Assessing Physical Quality of Spawning Habitat

G. Mathias Kondolf, John G. Williams, Timothy C. Horner, and David Milan

doi: https://doi.org/10.47886/9781934874035.ch12

Human activity often degrades natural spawning habitat, so there is a frequent need to assess the quality of spawning gravels and determine whether gravel quality limits spawning success. Degradation of spawning gravels is recognized as a primary contributing factor in the widespread decline of salmon and trout populations throughout North America and Europe. The bed material may be too coarse for spawning fish to move, a problem common where dams eliminate the supply of smaller, mobile gravels (e.g., Parfitt and Buer 1980; Buer et al. 1981). Excessive levels of interstitial fine sediment may clog spawning gravels, an effect that has been documented downstream of several types of land use that increase sediment yields, such as timber harvest, road construction, and agriculture (Cederholm and Salo 1979; Everest et al. 1987; Meehan 1991; Theurer et al. 1998; Sear et al. 2008, this volume).

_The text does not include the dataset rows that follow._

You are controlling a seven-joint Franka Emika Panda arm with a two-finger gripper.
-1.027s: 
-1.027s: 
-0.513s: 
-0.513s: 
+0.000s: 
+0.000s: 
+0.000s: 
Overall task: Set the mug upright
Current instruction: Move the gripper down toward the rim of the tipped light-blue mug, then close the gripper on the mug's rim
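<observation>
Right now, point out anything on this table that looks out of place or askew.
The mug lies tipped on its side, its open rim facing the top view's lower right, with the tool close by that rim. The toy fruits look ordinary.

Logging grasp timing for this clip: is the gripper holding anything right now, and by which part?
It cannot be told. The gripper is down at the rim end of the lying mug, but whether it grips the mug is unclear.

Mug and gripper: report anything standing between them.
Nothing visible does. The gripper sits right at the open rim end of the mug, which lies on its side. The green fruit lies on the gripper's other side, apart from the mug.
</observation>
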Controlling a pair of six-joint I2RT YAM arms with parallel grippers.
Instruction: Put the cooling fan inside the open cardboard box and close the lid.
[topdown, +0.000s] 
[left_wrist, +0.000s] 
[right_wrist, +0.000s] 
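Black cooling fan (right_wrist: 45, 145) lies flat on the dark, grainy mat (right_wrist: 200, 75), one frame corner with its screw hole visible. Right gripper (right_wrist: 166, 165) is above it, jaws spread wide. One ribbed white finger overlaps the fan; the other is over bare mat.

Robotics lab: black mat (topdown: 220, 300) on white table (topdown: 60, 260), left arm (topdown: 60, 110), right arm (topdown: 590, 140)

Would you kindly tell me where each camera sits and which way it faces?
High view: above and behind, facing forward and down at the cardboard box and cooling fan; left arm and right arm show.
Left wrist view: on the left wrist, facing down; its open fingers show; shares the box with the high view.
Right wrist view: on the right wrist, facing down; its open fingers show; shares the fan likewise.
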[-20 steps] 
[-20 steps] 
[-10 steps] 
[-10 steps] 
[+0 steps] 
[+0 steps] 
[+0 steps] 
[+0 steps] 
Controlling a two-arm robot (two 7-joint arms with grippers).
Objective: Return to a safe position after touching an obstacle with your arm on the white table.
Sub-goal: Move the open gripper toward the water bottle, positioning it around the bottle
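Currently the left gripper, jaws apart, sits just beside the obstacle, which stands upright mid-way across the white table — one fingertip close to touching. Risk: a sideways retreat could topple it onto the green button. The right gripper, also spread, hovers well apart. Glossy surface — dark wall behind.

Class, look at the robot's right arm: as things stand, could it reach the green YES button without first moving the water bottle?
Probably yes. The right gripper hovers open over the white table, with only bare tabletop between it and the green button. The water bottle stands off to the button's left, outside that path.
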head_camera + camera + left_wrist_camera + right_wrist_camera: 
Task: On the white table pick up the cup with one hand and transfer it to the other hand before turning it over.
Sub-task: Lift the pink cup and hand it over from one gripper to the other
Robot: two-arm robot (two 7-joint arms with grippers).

If salmonids spawn successfully in a gravel (i.e., if they dig a pit, deposit, and bury eggs; the eggs incubate and hatch; and the alevins develop and emerge), then we might assume that the hyporheic habitat in the gravel is suitable for spawning. However, a deeper analysis of the problem should also consider the quality of the subsurface or hyporheic habitat and the fitness and viability of emerging alevins or fry and include biological factors in the evaluation of spawning habitat.